Hektoen International

A Journal of Medical Humanities

The silence of Dona Zefa

Guilherme Coelho
São Paulo, Brazil

Photo by Caio Mantovani on Pexels

Josefa Maria do Carmo—Dona Zefa to everyone—was the kind of woman you knew before you met her. The whole favela spoke of her like a patron saint: with respect, affection, and a reasonable fear of not wanting to disappoint her.

Seventy-two years old, the widow of Seu Agenor, she was mother and grandmother to people scattered across the hillside. On her veranda in Mangueira Alley, Dona Zefa occupied a role that in other times would have belonged to a healer. She sat daily in the same white plastic chair, leaning against the wall where the morning sun hit and afternoon shade fell, and received visitors. She did not charge a fee, judge, or gossip. She listened with the grave attention only someone who has lived a long life can muster, then spoke little—always little—but in the right places.

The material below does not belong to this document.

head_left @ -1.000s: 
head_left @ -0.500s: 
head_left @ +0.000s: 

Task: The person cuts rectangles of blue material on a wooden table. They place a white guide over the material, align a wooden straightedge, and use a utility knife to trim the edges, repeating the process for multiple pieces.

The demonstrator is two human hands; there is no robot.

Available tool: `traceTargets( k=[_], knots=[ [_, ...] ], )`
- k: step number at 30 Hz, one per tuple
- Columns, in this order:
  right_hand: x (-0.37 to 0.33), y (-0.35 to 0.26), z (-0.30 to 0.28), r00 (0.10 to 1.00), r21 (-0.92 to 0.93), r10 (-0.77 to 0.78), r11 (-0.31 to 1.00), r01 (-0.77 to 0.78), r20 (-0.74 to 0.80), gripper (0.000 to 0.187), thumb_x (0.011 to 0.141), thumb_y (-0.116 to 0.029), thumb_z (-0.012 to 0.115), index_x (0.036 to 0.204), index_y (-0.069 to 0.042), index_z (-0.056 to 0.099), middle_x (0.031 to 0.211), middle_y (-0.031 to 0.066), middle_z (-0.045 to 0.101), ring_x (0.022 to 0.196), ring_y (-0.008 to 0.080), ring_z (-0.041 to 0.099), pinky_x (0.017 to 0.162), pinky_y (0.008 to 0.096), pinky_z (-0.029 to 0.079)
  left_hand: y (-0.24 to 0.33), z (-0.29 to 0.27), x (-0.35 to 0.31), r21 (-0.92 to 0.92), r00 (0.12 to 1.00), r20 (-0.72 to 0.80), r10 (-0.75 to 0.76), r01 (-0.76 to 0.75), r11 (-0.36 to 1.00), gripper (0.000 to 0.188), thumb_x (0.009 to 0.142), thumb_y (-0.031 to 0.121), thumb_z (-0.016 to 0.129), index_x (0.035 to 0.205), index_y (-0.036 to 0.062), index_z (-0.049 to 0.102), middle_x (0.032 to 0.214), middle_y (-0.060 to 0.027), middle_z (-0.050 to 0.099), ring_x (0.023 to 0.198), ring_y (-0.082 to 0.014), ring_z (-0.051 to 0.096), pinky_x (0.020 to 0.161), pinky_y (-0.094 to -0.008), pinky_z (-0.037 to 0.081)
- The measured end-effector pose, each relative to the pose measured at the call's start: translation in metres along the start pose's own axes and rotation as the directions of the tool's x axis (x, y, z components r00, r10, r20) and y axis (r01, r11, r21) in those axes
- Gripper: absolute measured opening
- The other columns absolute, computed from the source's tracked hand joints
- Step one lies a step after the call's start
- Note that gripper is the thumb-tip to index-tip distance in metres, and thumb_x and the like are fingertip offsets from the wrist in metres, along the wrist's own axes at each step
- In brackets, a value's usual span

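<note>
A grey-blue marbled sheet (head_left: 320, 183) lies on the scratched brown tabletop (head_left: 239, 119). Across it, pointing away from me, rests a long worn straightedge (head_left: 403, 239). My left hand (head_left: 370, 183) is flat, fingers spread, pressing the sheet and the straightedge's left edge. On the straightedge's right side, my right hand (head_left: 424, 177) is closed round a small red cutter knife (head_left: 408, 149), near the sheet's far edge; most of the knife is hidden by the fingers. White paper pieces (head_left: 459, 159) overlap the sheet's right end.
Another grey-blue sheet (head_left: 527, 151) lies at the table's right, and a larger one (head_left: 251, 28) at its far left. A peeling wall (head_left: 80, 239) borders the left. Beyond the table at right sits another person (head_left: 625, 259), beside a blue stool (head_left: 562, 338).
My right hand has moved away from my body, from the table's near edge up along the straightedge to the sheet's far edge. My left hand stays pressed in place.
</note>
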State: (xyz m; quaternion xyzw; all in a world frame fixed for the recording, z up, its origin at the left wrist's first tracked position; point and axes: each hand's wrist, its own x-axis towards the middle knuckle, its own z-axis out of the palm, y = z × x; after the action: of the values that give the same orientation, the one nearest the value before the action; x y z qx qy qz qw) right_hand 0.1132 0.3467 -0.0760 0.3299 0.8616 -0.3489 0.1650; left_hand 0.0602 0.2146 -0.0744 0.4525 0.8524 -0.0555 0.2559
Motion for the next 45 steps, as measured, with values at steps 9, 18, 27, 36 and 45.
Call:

My own wife had gone to her twice. Both times, she came back lighter. Not cured—Dona Zefa did not cure anything, she said so herself—but lighter, as if someone had helped carry a burden.

I greeted her whenever I passed through the alley. Good morning, Dona Zefa. Good afternoon. She would respond with a nod, sometimes a small smile, and those brown eyes—yellowing slightly with early cataracts—would rest on me for a second before returning to gaze on the horizon of rooftops and water tanks.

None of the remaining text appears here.